Scenario planning provides an alternative model for coaching – providing a powerful process for exploring reality before developing options and making a decision. Although developed as a tool for organisations looking forward maybe ten years, Brefi Group has adapted a South African system so that it can be used in coaching. The advantage of this simple model is that it can be done in just a few minutes as a useful discipline before making a decision – as well as more intensively during a workshop programme over several months.
Scenario planning is a structured process for exploring the future. It is about what might happen, could happen. It is a study of how possible influences on a system might evolve and what could be the impact of unexpected developments.
The purpose of thinking about the future is not to predict it, but to discover alternative outcomes and prepare for them. The future is complex; it involves outcomes that are not intended and may be unexpected, as well as those we plan for. However, many of the influences that will determine the future are already evident.
Human beings and organisations do not act in response to reality but to an internally constructed version of reality; their personal map of the world. In order to gain new insight from scenarios, one has to identify which information is of strategic importance and then transform it into material which penetrates the consciousness of the client. This is best done through descriptive stories.
By presenting other ways of seeing the world, scenarios give managers different perceptions of reality, leading to strategic insight beyond their normal experience, even though it might not be new information but something that is already known and is right in front of the nose of the observers.
Because scenarios are stories that unfold in a sequentially organised manner, they can be viewed as multiple pathways into the future. Each path denotes a hypothetical condition of the environment to which an option for action can be attached: “If the future turns out this way, I will do that.” By understanding the trends that will drive the future it is possible not only to be better prepared for developments, but to influence the system in order to achieve a better outcome.
The system we use is based on one developed in South Africa and described in “The Mind of a Fox”. It uses a simple matrix with two axes: the horizontal one portrays certainty and uncertainty and the vertical one control and the absence of control. These two axes yield four quadrants: the bottom right-hand one represents things that are certain but outside our control. Then going clockwise, the bottom left-hand one encompasses things that are both uncertain and outside our control; the top left-hand one things which are uncertain but within our control; and the top right-hand one things which are certain and within our control.
The matrix is shown below, with useful additional coaching activities listed within the quadrants: -
The first stage is to identify the ‘rules of the game’. These are things that are certain and over which we have no control and could include such rules as ‘people prefer the status quo’ or ‘different individuals are motivated in different ways’, or ‘fuel/share prices fluctuate’. This stage of scenario planning seeks to bring unconscious prejudices to the surface so that they can be acknowledged.

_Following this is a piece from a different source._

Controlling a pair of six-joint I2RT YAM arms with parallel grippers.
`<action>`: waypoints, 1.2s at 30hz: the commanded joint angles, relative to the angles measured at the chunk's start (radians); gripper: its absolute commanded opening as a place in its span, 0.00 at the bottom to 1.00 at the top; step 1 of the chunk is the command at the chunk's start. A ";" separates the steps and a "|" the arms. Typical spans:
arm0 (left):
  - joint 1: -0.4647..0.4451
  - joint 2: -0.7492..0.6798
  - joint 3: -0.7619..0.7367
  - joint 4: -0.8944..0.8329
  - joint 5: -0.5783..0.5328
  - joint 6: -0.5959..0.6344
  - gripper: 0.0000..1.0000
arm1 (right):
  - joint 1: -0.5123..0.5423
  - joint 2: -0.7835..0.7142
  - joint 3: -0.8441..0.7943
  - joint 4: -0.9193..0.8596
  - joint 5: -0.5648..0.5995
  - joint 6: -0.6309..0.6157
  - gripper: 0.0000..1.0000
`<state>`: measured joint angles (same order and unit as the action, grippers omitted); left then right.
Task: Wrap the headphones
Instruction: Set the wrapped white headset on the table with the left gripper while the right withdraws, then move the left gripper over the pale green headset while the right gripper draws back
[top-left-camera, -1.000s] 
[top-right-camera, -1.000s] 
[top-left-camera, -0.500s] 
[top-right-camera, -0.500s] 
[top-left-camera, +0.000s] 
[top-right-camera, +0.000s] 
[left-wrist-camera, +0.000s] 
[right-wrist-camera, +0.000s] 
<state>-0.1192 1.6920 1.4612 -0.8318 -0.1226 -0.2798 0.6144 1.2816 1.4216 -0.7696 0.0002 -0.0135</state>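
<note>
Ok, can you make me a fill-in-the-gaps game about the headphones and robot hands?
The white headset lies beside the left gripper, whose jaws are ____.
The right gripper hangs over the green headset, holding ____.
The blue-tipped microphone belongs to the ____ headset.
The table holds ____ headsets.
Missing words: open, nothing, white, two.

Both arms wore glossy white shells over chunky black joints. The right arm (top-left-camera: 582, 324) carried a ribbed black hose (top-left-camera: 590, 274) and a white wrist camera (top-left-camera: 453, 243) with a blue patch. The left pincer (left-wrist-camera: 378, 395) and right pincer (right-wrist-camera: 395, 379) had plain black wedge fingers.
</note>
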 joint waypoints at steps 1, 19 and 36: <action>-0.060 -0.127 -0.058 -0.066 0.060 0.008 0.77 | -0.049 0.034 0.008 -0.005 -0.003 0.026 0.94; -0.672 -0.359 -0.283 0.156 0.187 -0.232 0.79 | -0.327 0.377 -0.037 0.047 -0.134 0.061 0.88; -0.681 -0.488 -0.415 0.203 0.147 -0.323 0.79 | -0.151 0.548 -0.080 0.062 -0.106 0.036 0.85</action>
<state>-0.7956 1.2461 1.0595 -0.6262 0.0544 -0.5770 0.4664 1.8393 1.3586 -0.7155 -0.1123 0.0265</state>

Learning about things that you don’t control helps to identify what you do control.
Next, we consider those things that are uncertain as well as outside our control. Key uncertainties are factors which we have positively identified, but we don’t know which way they are going to go. The object is to identify those factors that are likely to be most relevant to a particular situation and have the highest impact potential, whether as an opportunity or threat. They drive the design of possible scenarios. However, there are also other factors that we are only dimly aware of, which we call ‘wild cards’.
From this information we can develop three to five scenarios of the future.
These should not represent ‘high’, ‘medium’ and ‘low’, but, rather, different mixes of parameters to give richness to the learning. The scenarios are then brought to life as descriptive stories which help to organise things in our mind and relate events causally, with one thing leading to another.
Scenarios make sense of the future in the same way as historical accounts make sense of the past. Each scenario must have a simple, vivid theme that is logically consistent in itself, but differs materially from the other scenarios on the set. It must have a compelling title that conjures up the image of the scenario without the need for the text to be read. While constrained by the rules of the game and driven by key uncertainties, it should evoke the same feelings as a really good novel and open up areas of thinking.
We can then develop and evaluate options representing the best response to each scenario. Ideally these should have decision points at which they can be reviewed as we become aware of how the future is actually developing. Once we have decided what led to the occurrence of an event it has become more predictable and therefore manageable and we are able to say “If the future turns out this way, I will do that”.
Scenario planning affects and broadens perception, thereby providing the requisite variety in mental models necessary to see and perceive the outside world beyond traditional business models.
Although scenario planning in organisations would traditionally consider a time horizon of 5-7 years, in a coaching context the time span might be only a few days or a few months. Nonetheless, the process enables the client to explore in depth the possibilities and consequences of different outcomes before constructing options and making a decision.